** Opening RECORDS FOR PROCESSING block **

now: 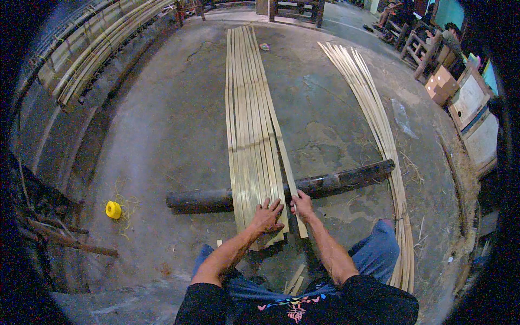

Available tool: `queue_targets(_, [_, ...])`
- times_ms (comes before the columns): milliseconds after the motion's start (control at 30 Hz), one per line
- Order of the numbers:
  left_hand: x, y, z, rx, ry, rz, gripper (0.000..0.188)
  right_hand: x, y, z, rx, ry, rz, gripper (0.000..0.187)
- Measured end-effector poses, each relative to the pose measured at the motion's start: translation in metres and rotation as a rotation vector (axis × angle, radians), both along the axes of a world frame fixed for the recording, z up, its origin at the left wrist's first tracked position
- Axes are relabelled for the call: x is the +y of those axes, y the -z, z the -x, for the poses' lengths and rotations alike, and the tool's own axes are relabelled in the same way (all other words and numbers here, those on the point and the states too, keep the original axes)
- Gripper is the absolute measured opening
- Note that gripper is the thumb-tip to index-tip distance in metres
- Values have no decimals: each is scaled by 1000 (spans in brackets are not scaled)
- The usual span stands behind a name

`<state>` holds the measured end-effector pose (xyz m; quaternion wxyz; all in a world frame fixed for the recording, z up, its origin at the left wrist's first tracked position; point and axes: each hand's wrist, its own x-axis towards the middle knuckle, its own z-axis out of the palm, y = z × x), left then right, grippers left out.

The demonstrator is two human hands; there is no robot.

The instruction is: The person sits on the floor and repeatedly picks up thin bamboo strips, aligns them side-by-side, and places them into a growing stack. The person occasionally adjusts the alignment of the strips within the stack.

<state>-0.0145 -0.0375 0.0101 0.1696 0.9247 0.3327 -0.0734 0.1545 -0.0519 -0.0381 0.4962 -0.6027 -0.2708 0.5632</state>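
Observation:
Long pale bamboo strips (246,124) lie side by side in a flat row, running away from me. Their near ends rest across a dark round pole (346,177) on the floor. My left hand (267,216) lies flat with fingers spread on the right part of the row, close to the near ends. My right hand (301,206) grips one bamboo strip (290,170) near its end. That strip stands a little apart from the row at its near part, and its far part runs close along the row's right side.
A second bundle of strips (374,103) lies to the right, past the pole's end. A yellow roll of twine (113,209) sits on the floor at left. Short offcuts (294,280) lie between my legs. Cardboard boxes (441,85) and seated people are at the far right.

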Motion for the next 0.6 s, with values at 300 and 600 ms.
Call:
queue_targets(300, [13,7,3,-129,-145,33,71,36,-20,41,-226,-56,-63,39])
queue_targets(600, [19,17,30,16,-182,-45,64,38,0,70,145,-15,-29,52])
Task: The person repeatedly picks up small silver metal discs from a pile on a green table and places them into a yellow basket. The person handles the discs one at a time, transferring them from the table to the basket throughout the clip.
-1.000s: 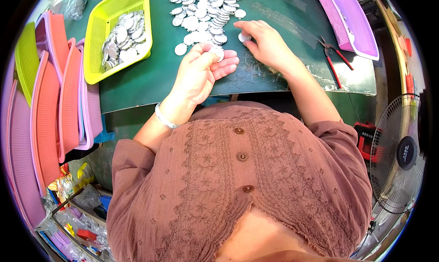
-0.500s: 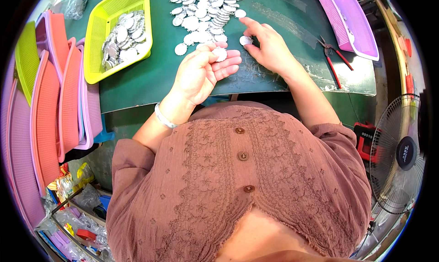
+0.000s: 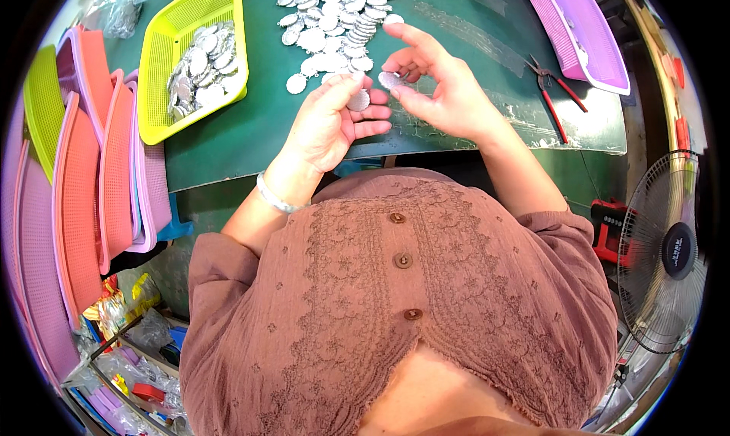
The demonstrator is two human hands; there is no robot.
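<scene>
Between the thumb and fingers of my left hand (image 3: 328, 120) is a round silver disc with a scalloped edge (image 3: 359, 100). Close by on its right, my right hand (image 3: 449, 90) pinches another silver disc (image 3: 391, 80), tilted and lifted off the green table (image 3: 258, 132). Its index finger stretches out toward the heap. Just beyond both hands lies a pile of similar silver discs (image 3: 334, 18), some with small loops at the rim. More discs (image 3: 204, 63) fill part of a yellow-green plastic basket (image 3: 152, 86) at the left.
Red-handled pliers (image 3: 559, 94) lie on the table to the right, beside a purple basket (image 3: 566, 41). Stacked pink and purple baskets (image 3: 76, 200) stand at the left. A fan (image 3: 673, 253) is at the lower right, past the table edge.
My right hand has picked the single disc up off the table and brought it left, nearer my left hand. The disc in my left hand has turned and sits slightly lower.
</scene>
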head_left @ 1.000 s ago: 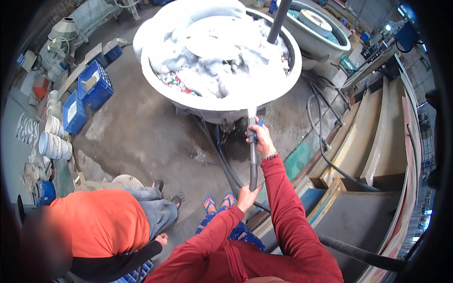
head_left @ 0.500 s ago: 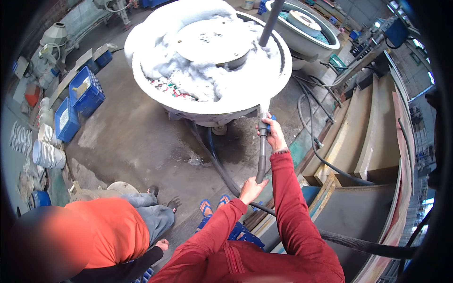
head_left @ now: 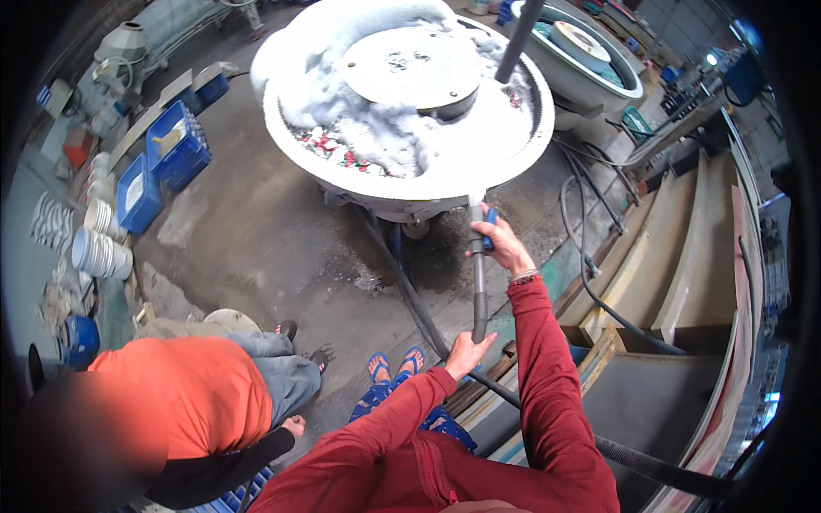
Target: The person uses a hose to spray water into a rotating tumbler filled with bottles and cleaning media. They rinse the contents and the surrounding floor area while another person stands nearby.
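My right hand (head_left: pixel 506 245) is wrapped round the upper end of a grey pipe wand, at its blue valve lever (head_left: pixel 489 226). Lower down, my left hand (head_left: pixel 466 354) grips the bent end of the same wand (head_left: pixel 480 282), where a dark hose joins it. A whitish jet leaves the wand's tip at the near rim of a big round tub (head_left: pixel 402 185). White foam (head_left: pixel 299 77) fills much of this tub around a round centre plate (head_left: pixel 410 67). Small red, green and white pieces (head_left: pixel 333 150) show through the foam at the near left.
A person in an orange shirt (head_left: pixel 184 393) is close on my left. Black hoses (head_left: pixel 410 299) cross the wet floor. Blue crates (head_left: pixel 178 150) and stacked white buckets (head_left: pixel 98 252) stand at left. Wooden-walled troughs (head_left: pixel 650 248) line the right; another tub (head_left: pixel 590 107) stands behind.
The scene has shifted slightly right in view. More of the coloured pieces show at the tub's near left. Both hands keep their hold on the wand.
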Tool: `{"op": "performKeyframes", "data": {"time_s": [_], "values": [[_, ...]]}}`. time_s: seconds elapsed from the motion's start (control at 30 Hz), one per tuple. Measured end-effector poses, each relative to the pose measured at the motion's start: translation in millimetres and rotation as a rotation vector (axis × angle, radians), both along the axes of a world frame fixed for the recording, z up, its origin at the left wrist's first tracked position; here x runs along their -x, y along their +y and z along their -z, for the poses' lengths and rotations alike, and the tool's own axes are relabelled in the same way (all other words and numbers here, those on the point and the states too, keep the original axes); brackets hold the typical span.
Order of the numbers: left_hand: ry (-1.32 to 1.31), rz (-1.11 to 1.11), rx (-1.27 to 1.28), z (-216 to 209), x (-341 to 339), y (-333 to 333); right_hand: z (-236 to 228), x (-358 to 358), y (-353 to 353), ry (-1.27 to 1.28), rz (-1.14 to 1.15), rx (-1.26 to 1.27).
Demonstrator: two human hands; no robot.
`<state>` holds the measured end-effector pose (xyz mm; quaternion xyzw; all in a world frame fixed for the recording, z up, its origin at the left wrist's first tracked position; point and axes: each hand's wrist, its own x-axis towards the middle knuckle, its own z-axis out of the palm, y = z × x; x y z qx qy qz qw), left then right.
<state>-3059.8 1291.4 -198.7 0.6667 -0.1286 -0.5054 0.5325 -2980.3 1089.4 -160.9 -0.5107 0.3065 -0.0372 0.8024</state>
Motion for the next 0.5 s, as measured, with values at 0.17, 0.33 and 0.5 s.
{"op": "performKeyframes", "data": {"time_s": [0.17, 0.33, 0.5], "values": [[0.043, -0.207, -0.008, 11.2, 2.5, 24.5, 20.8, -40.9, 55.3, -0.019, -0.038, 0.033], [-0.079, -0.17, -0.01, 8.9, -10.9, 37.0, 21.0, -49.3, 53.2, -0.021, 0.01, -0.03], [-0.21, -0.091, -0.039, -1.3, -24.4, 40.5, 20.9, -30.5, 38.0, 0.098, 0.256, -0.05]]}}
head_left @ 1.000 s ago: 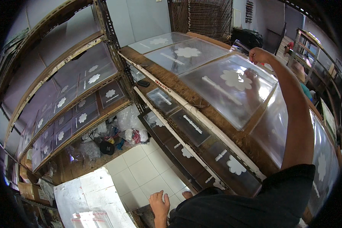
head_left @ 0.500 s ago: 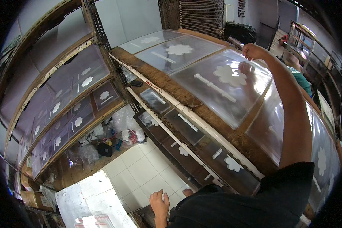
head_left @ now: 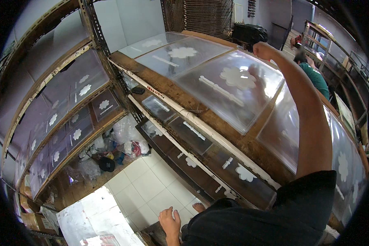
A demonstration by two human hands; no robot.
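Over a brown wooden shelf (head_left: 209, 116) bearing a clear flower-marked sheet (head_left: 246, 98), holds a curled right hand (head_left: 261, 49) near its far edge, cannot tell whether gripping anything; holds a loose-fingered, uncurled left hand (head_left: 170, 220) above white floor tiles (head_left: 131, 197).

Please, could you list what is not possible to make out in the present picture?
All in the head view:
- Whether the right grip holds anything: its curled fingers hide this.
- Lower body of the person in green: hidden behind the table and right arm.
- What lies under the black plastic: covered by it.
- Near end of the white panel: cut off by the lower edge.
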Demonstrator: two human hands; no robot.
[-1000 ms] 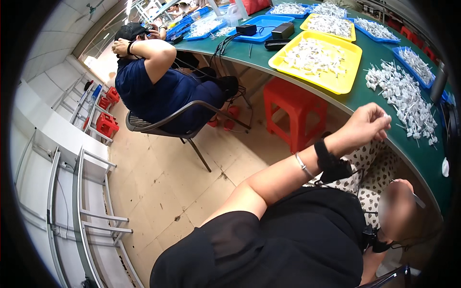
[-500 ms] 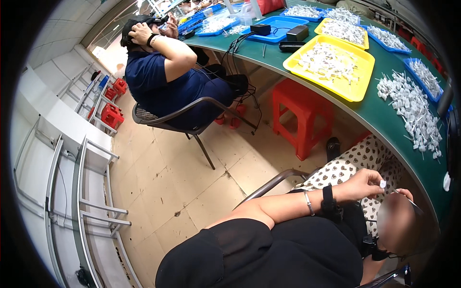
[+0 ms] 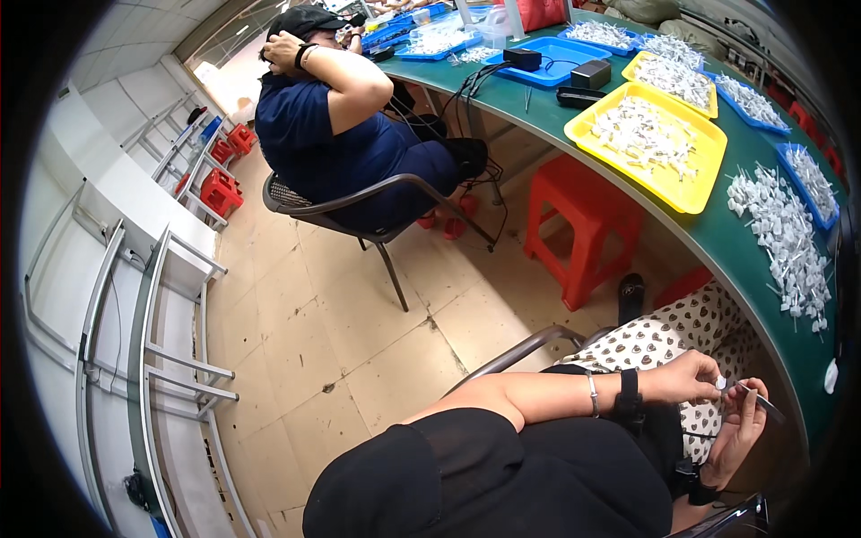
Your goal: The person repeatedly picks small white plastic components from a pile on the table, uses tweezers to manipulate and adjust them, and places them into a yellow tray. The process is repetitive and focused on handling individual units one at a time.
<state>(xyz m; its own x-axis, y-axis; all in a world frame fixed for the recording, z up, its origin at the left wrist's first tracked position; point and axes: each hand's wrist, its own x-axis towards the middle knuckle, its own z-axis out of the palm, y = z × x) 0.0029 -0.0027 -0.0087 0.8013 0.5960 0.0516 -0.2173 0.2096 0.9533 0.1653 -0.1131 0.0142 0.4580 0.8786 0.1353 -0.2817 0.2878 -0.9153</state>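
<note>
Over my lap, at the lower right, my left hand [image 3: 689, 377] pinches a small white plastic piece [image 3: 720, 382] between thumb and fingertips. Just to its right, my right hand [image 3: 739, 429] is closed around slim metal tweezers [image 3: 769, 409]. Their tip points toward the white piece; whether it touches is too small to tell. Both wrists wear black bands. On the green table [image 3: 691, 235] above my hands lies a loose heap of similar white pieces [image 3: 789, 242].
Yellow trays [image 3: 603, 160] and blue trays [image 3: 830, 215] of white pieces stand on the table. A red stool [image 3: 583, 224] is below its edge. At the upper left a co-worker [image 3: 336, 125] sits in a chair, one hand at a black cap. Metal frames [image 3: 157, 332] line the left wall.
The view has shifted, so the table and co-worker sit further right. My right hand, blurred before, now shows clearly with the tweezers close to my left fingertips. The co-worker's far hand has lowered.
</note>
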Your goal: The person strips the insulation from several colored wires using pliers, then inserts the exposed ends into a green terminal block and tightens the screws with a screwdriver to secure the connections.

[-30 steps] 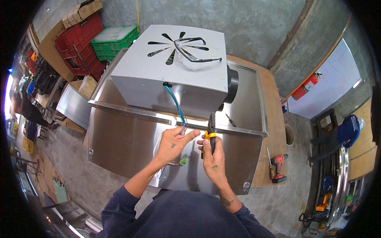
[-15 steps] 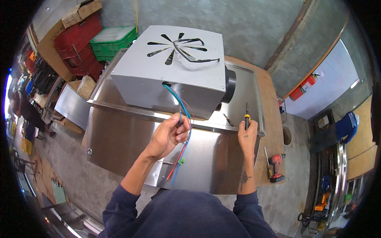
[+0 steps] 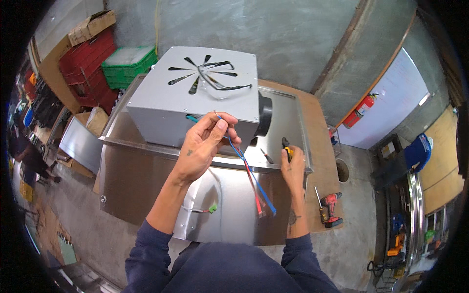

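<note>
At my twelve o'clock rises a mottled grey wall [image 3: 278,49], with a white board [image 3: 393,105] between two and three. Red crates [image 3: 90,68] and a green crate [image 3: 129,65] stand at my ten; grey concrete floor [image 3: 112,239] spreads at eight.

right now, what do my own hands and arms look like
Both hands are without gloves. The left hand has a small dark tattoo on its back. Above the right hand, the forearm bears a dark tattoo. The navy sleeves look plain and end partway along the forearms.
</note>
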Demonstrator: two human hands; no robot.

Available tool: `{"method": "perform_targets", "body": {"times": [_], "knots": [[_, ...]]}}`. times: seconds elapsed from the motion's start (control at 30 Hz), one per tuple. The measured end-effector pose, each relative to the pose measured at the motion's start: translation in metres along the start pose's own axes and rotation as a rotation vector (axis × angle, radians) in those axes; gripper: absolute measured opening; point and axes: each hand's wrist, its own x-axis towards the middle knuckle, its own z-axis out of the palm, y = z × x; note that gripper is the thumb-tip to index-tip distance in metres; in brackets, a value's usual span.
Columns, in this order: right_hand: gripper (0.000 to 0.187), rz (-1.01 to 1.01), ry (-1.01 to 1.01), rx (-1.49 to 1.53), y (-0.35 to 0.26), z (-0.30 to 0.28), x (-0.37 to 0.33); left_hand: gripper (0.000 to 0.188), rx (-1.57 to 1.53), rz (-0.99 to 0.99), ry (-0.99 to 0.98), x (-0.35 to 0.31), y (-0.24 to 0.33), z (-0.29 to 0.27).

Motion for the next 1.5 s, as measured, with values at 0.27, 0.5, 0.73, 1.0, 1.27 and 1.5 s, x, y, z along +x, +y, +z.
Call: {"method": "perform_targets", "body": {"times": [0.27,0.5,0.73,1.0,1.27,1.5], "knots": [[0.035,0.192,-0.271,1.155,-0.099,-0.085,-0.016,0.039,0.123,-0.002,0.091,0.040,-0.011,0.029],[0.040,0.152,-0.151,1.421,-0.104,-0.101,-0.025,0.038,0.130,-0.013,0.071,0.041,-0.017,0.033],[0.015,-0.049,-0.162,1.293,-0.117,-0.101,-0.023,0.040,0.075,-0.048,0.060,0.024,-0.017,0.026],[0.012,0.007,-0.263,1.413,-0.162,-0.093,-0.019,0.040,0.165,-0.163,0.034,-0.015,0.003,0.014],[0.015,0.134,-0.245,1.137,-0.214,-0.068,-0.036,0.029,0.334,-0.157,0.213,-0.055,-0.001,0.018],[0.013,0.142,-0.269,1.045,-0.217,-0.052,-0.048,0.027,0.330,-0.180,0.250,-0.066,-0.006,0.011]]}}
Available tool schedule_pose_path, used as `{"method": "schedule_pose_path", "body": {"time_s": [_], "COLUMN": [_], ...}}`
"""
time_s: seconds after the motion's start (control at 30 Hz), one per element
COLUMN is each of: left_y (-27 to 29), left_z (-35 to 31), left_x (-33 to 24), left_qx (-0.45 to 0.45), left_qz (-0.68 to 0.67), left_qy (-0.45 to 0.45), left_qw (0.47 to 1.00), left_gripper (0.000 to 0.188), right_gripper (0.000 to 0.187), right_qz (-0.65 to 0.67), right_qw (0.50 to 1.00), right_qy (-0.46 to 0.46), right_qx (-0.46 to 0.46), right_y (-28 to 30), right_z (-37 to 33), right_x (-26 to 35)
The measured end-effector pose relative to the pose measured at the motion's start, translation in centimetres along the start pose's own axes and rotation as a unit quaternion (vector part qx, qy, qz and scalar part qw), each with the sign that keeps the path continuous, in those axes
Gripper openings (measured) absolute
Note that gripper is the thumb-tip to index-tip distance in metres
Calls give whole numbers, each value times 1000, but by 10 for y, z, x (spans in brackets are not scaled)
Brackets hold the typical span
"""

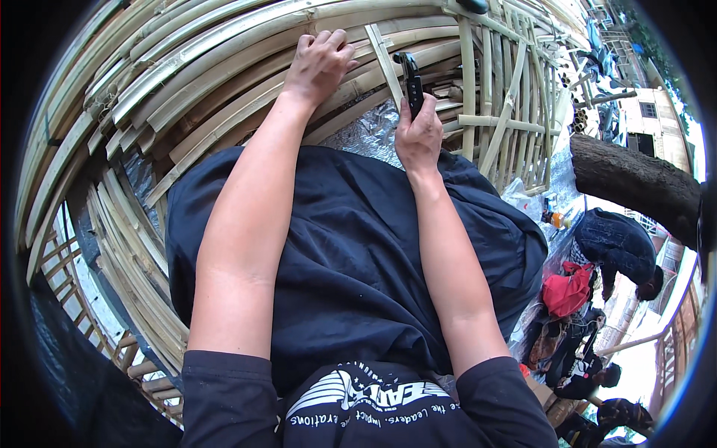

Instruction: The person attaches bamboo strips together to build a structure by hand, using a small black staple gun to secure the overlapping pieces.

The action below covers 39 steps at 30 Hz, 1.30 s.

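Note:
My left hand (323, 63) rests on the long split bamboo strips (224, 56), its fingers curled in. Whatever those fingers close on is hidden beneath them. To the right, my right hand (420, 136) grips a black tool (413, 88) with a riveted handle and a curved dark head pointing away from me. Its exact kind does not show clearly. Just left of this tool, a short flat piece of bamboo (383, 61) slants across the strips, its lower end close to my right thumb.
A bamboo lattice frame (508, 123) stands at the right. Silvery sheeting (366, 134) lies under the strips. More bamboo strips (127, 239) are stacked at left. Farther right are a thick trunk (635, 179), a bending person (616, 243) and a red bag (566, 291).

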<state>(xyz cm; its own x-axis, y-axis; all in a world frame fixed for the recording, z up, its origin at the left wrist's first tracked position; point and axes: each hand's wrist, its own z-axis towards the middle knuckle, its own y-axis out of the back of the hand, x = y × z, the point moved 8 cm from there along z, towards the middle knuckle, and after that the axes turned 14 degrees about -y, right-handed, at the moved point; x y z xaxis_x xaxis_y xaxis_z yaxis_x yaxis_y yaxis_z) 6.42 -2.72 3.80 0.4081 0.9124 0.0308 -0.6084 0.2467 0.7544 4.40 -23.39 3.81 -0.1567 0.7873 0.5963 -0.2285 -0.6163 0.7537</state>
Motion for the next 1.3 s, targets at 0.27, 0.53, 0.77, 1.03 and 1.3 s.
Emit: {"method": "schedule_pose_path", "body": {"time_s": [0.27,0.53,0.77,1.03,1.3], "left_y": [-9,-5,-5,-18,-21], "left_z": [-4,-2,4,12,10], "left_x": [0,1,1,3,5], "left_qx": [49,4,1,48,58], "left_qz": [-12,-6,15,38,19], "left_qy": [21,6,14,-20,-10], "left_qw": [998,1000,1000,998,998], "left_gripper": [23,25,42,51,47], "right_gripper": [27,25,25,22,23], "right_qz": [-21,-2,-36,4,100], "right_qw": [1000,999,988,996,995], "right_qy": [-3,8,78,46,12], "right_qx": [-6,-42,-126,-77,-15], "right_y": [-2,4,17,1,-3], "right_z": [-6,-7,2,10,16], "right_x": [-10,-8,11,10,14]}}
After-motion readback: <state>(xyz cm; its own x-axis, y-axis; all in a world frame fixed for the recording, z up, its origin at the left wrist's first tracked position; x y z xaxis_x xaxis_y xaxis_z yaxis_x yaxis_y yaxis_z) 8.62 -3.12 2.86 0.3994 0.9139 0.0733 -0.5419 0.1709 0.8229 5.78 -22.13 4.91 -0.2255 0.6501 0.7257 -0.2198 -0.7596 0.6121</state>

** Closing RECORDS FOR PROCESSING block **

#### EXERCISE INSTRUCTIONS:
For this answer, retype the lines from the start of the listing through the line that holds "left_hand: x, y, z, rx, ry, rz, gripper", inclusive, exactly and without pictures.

#### WORKED SOLUTION:
now: 

Available tool: `queue_targets(_, [_, ...])`
- times_ms (comes before the columns): milliseconds after the motion's start (control at 30 Hz), one per line
- Order of the numbers:
  left_hand: x, y, z, rx, ry, rz, gripper (0.000..0.188)

That completes the answer to this exercise.